Major new entrants will go to considerable lengths to avoid photovoltaics. Smaller entrants will also find it daunting.
The outcome, aside from yet another cost foisted on the Victorian electricity industry and its customers, is a market distortion and a disincentive for new entrants. In the old days with an integrated supply industry, such measures could be and were introduced willy-nilly.
They still are in those overseas jurisdictions in which there is little competition. But, to Victoria's great benefit, we have moved to a private and highly competitive market.
The Bracks Government has made much of its deregulation initiatives. The first feature of its National Reform Initiative called for "further developing the competitiveness of Australian business by ... reducing red tape and building world-class economic infrastructure". Unfortunately, such lofty words are all too often accompanied by actions like the Energy Legislation Amendment Act, which take us in the opposite direction.
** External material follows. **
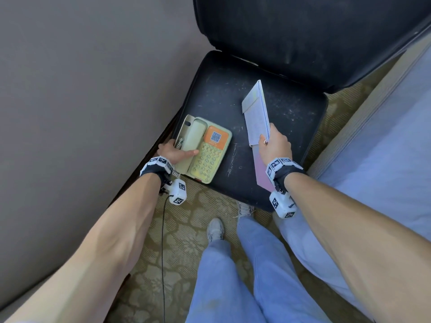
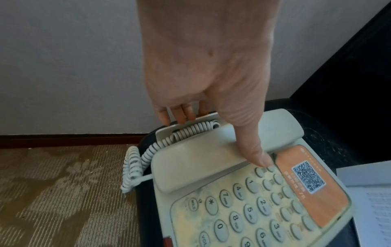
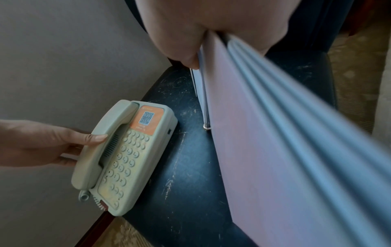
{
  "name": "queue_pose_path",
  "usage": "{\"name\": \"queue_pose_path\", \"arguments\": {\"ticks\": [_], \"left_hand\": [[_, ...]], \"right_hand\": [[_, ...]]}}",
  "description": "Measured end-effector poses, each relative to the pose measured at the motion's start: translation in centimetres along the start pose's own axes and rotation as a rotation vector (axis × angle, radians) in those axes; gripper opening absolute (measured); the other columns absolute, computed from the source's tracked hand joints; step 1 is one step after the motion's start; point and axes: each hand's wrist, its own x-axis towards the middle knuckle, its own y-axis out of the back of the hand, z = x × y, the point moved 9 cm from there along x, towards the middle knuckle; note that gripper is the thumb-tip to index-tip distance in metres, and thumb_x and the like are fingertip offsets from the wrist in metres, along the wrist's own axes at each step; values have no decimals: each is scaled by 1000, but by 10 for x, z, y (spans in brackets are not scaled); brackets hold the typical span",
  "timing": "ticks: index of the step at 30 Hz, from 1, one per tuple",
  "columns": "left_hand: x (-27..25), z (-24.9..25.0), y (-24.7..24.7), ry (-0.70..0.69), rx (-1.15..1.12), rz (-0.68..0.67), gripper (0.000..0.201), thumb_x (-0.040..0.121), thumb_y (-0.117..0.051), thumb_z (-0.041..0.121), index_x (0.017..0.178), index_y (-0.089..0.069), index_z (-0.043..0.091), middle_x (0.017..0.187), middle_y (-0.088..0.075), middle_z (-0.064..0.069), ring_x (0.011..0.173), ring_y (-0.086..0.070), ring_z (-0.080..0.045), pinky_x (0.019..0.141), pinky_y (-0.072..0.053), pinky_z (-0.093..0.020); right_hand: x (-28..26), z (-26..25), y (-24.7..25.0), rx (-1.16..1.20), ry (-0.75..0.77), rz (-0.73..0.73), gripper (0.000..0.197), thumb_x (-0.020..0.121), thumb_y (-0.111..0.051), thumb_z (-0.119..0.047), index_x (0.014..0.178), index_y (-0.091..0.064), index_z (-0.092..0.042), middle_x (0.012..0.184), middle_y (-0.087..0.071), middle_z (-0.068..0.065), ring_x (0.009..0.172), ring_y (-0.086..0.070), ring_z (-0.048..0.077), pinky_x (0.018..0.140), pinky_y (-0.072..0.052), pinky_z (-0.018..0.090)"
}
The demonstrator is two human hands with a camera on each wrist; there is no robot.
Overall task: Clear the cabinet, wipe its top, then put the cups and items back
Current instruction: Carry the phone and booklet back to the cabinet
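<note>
Beige phone (image 1: 205, 148) (seemingly) in left grip (image 1: 173, 153).

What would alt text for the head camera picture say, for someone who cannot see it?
Seen from above, a person's left hand grips a beige desk telephone on a black chair seat, while the right hand holds a ring-bound booklet above the seat. Patterned carpet and the person's blue trousers show below.

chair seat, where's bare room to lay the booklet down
Bare seat lies right of the booklet, toward the bed, and between phone and booklet. The left edge is crowded: phone and left hand.
</note>
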Motion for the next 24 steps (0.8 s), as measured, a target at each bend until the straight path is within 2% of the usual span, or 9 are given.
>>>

The proposal is only the latest measure under which the Government has been pegging back the ability of the electricity industry to operate in an unregulated manner. And it comes at a time of market turbulence from the drought and greenhouse concerns.
Far better that the Bracks Government abide by its regulation review strictures and allow the energy industry to continue to offer the excellent service and low prices that have benefited consumers and businesses alike.